### Exercise aim
Your job with the data below is to output exactly the lines from the one holding "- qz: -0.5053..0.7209" down to the one holding "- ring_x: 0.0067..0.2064", both included, and no others.
The input Block Start
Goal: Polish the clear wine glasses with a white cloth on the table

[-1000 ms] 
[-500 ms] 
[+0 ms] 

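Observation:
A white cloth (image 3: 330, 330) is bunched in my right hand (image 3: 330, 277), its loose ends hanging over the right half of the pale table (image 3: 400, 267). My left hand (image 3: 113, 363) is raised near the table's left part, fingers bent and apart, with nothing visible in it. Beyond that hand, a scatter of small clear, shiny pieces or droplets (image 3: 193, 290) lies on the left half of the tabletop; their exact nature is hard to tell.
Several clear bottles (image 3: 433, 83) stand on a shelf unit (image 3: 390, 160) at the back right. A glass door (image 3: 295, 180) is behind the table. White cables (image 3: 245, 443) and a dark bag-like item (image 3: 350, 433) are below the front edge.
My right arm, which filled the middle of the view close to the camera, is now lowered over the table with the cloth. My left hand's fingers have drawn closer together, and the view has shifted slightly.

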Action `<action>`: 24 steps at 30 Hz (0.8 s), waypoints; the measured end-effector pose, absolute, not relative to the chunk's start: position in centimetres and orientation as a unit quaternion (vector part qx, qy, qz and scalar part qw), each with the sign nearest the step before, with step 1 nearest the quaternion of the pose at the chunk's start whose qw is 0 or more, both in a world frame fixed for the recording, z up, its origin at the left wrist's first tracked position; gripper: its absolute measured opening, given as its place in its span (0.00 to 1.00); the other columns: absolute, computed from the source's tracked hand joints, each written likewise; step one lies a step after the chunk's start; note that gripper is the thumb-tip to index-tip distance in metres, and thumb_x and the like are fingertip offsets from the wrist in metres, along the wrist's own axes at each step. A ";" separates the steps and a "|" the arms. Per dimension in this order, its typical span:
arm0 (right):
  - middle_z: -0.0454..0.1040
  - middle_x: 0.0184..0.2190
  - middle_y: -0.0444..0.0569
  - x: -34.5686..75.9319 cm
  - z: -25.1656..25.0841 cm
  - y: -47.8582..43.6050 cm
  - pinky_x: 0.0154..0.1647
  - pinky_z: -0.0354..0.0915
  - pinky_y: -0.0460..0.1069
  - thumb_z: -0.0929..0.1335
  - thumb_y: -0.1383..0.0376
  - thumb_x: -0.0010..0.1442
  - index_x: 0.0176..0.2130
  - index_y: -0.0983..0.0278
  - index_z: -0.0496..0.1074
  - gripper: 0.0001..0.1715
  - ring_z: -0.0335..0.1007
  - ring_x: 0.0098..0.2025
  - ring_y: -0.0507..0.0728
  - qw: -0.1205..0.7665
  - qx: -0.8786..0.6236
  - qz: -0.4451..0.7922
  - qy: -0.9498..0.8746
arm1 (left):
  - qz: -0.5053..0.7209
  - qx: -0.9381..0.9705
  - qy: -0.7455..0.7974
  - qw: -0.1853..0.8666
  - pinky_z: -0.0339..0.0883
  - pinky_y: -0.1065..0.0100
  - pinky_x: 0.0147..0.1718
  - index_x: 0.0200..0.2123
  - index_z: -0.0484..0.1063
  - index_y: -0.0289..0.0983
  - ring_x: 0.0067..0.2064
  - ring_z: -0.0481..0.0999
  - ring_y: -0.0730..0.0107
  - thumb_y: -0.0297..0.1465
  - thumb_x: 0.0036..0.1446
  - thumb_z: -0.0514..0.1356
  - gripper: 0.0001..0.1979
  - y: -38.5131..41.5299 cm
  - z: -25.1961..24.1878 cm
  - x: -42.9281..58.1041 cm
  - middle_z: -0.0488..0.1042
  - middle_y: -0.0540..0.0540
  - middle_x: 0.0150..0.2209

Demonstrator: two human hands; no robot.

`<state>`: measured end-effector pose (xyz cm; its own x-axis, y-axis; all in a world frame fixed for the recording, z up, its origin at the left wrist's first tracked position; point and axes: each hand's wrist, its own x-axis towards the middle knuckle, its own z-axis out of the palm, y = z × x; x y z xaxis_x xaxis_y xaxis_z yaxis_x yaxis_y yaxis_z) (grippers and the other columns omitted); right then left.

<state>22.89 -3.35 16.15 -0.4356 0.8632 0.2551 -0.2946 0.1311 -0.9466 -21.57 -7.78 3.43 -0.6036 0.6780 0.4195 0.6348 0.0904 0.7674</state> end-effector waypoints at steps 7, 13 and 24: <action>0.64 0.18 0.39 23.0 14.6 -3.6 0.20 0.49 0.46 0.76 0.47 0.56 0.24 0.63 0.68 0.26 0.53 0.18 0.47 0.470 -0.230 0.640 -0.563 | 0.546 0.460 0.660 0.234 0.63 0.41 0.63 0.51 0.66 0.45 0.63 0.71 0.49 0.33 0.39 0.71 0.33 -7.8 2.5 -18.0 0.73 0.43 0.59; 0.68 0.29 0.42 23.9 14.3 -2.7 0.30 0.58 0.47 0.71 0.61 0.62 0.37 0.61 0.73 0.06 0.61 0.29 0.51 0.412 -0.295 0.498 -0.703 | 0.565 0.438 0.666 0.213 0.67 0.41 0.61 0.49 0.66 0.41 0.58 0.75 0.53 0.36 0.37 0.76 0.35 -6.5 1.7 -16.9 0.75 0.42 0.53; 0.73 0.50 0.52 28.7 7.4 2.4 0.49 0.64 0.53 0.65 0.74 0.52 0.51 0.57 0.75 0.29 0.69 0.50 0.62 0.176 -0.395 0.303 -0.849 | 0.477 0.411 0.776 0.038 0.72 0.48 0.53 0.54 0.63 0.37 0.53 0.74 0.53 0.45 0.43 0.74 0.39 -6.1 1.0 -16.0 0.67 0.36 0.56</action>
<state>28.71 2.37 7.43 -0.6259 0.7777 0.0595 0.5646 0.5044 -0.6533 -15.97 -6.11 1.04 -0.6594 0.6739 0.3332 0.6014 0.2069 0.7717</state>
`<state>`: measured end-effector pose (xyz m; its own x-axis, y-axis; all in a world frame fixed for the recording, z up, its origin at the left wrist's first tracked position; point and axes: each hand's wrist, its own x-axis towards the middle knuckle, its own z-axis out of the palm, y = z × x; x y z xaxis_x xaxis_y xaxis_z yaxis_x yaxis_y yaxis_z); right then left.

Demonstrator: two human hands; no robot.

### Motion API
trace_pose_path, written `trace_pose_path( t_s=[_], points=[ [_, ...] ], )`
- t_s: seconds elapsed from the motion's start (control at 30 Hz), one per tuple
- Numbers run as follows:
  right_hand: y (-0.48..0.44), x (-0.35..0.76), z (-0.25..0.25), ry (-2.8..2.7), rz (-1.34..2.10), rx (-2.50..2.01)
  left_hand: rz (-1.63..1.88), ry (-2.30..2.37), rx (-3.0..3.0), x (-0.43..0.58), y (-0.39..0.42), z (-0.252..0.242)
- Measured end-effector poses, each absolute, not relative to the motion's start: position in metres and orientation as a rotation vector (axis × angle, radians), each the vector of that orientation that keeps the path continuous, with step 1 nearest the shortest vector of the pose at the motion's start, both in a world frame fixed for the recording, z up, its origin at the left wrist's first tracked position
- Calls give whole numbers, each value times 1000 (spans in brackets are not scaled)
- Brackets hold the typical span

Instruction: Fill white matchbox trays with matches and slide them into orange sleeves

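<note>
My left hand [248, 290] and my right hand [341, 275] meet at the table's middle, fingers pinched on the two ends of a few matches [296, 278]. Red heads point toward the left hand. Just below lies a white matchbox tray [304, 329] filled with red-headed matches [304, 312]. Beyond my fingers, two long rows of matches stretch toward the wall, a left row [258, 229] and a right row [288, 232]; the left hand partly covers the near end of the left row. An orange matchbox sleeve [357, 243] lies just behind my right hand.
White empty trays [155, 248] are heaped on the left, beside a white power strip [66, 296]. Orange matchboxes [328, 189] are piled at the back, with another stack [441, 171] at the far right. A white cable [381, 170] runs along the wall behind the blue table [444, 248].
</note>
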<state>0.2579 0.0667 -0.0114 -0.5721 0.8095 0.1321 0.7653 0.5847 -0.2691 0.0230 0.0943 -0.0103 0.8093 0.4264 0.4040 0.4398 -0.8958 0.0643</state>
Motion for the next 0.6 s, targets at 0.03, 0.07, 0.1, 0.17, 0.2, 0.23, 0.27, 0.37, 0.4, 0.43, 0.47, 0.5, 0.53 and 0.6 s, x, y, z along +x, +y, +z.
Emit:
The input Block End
### Response for this exercise
  - qz: -0.5053..0.7209
  - qx: -0.9381..0.9705
  - qy: -0.7455..0.7974
  - qw: -0.1853..0.8666
  - pinky_z: -0.0339..0.0883
  - pinky_y: -0.1065..0.0100
  - pinky_x: 0.0147..0.1718
  - index_x: 0.0200..0.2123
  - index_z: -0.0484..0.1063
  - index_y: -0.0289..0.0983
  - ring_x: 0.0067..0.2064

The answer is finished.